> **ACTIVITY**
All lines in the listing below that hold the string "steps" are to be tallied, with only the total reported.
════════════════
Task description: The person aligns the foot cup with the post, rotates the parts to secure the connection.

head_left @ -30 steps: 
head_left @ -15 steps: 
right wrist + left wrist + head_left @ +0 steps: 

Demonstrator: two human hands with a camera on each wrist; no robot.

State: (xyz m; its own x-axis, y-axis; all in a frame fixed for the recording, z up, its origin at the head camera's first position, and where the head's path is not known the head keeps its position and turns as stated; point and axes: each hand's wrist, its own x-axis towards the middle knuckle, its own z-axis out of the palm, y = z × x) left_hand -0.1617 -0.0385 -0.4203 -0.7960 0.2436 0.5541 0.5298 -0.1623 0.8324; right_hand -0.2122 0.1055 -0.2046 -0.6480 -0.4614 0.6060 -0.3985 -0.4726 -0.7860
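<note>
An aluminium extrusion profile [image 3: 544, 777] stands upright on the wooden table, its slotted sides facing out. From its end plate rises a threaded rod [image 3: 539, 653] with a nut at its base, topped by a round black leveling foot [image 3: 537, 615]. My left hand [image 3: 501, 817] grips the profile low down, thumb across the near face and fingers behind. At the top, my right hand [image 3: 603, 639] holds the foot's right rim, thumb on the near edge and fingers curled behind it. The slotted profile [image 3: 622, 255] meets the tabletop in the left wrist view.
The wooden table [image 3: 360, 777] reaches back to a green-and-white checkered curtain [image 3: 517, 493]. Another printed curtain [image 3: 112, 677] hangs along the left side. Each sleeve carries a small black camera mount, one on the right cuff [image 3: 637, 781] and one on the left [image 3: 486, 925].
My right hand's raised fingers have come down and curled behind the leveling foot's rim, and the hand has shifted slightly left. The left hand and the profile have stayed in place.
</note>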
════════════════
> **TASK ANSWER**
3